Dolores no ha dejado en toda la noche la ginebra: es la única borracha homogénea del trío. Sofía cruzó mezcal con ron y cerveza; yo, vino, anís y carajillo. Es martes. En la Del Valle, entre semana, los bares cierran a las dos de la madrugada. Qué temprano para matar nuestro reencuentro, dice Sofía, y Dolores sale con una idea rara: ir al casino, que suena a fantasía etílica, pero nos subimos a un taxi y llegamos a Plaza Universidad a las 2:46. Noche cerrada. Mucha suerte, dice el chofer con una expresión entre cortés y ajena en la que quiero escuchar de reproche.
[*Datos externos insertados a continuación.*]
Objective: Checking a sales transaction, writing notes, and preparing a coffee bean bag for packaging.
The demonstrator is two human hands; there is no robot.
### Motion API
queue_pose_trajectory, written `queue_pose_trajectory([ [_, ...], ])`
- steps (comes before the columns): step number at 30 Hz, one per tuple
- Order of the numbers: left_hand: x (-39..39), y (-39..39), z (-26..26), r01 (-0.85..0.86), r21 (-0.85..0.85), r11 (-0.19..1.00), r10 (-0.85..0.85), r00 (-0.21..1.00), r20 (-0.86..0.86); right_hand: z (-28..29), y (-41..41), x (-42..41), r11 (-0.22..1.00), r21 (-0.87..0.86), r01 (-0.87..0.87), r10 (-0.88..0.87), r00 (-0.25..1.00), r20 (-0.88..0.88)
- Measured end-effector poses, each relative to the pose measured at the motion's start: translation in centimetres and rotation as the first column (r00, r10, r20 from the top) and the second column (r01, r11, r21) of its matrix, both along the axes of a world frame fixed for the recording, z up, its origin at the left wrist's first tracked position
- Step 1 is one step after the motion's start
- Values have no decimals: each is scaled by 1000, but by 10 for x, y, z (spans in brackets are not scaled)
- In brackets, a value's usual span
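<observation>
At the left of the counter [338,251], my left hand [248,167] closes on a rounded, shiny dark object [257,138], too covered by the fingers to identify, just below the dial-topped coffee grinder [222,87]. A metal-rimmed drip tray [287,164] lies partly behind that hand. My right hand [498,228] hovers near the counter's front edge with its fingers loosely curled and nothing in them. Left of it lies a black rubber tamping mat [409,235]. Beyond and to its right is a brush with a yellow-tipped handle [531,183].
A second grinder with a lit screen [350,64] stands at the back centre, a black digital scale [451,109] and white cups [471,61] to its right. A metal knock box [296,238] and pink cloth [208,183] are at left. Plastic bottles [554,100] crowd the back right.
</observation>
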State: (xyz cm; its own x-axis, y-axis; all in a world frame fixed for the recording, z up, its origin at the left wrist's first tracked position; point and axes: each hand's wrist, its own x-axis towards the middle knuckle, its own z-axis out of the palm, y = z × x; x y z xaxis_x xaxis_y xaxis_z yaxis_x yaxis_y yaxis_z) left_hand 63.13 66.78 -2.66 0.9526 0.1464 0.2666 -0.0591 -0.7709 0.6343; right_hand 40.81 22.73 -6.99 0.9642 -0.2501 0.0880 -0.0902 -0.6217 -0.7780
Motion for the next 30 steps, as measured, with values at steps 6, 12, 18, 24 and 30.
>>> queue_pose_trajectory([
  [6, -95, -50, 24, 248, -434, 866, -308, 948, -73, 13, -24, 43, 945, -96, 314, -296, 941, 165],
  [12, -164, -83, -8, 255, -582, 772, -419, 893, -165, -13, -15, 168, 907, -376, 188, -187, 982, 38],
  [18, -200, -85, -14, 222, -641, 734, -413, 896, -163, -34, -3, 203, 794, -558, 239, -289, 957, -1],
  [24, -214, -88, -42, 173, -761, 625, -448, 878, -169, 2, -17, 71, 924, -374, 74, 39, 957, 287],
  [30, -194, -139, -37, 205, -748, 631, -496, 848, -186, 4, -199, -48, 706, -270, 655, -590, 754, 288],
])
Ésta es la zona en la que fui adolescente, pienso, de este lado de Popo está mi secundaria: el Instituto México, y para allá, sobre avenida México, la Cineteca. Y de pronto, a través de los pasillos de un centro comercial vacío, pasamos de la noche a un amplio cuarto de alfombras rojas, maquinitas brillantes, mesas de póker y aire acondicionado.

Al fondo a la izquierda está el restaurante. Comida completa con cerveza: 70 pesos. Dolores cambia la bebida por ginebra y paga la diferencia. ¿Van a jugar?, pregunta, seco, un camarero de uniforme azul y blanco cuya placa lo identifica como Carlos. Sí, ¡vamos a jugar!, dice Sofía y el camarero se relaja. Las cuatro de la mañana.

Nos hemos desbalagado. Dolores juega cartas con un vaso de ginebra en la mano y una sonrisa procaz pintada en los labios. Sofía recorre los limpios pasillos de máquinas que brillan. Va de una a otra rápida y eficaz, con su falda larga y sus pies grandes. Yo he subido al primer piso: el lugar de los apostadores deportivos…

Un hombre —¿45?, cabello chino— bebe café de cara a 13 pantallas de diversos tamaños por donde se transmiten carreras de caballos y galgos, un partido de rugby y otro de futbol de la liga profesional china. El hombre lleva los dos botones de la camisa abierta y de su expresión sombría, casi de ira, deduzco que está perdiendo dinero o le duele mucho la cabeza. Cerca de él, una mujer —¿35?, cola de caballo— habla por teléfono; su voz es suave, casi un murmullo. Mira la alfombra mientras habla y con el índice de la mano libre —izquierda— traza pequeños círculos en el aire.

Pido una cerveza. Pienso que éste es el lugar más triste posible para ir a divertirse. Aquí no existe la convivencia. El casino te obliga a una soledad violenta de abstractas fantasías laberínticas que nunca terminan. Son casi las cinco de la mañana. Entonces busco aferrarme a una realidad y apuesto por un galgo de nombre Mormón III que está a punto de correr en el carril número tres de un torneo en Turquía. Es un perro veterano en el que ya nadie cree. De ganar, me daría 700 veces más dinero del que aposté.